Step 1. Create a new user​

If you added the sample user pack after you created your sandbox tenant then these users automatically had a license assigned to them when they were created, so in order to experience group based licensing and dynamic group membership we will be creating a new user to work with instead.

  1. In the Azure Active Directory dashboard click Users in the left pane.
  2. Click + New user and choose the Create a new user option.
  3. In the New user pane, create a user called Guy Oz.
  4. Under Password, select Let me create the password, and then enter a strong password.
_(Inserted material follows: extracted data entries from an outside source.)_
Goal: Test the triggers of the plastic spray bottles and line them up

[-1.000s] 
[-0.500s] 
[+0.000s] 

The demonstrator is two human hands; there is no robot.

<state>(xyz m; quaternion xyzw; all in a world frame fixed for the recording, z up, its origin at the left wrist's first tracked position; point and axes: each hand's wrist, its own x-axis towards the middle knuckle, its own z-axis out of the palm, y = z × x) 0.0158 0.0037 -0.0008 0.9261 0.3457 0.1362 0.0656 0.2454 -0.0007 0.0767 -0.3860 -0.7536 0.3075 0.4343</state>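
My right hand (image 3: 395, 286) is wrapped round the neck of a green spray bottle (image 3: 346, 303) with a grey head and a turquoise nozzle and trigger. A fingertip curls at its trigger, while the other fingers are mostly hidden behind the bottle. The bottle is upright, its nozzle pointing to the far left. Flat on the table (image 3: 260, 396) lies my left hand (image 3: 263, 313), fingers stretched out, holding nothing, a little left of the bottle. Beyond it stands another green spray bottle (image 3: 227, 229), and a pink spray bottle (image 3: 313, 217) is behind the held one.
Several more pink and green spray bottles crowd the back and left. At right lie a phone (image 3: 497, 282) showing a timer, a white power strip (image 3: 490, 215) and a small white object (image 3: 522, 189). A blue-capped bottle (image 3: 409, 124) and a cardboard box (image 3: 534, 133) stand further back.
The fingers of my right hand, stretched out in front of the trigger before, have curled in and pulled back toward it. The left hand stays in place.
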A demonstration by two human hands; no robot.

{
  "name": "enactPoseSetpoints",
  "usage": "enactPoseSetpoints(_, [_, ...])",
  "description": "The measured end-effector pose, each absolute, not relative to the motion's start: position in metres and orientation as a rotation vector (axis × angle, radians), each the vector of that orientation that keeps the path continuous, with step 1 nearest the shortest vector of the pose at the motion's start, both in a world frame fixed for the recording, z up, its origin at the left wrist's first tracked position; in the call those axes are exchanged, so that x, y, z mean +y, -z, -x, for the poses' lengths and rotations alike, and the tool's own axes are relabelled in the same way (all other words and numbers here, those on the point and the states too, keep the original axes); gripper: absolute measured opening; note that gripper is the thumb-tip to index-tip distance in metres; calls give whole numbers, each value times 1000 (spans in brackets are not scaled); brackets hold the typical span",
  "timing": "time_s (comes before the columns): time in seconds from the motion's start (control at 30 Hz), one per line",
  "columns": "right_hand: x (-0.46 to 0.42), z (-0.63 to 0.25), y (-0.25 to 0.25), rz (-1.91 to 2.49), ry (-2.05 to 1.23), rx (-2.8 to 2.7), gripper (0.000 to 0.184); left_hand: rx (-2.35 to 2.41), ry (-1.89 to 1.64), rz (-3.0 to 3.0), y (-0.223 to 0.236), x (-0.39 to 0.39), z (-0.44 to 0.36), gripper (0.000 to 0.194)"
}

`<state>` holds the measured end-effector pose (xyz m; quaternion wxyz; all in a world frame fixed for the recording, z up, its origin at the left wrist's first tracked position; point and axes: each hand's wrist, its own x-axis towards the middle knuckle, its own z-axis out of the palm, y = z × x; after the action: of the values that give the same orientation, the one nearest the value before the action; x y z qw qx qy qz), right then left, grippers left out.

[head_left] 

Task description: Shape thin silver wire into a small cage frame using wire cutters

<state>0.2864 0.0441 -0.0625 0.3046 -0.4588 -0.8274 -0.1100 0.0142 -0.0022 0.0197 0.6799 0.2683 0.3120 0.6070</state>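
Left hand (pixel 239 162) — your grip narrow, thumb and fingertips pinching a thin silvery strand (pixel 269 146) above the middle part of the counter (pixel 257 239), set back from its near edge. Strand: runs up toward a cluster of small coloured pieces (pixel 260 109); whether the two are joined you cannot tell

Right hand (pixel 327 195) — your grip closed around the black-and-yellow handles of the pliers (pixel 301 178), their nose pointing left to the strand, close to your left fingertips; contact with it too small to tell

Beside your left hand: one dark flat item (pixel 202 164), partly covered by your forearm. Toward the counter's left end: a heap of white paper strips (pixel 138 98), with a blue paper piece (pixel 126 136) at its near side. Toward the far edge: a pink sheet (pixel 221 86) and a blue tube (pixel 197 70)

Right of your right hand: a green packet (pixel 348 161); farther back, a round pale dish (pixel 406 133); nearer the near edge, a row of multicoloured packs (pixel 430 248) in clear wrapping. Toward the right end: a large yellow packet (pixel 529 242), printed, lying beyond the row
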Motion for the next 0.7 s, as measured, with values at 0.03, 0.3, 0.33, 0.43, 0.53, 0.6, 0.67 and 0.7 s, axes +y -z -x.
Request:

Note: You will be asked to change this password the first time you login with this account.
  5. Under Groups and roles leave everything blank.
  6. Under Settings, set the appropriate Usage Location relevant to you.
  7. Under Job info add the word Sales to the Department field.
  8. Click Create at the bottom of the page to finish creating the new user.
  9. Back on the Users page, find Guy Oz (use the search if he doesn’t show up) and then go into the properties of the user object.
  10. Click on Groups and verify that he is not a member of any groups.
  11. Click on Licences and verify that he does not have a license assigned.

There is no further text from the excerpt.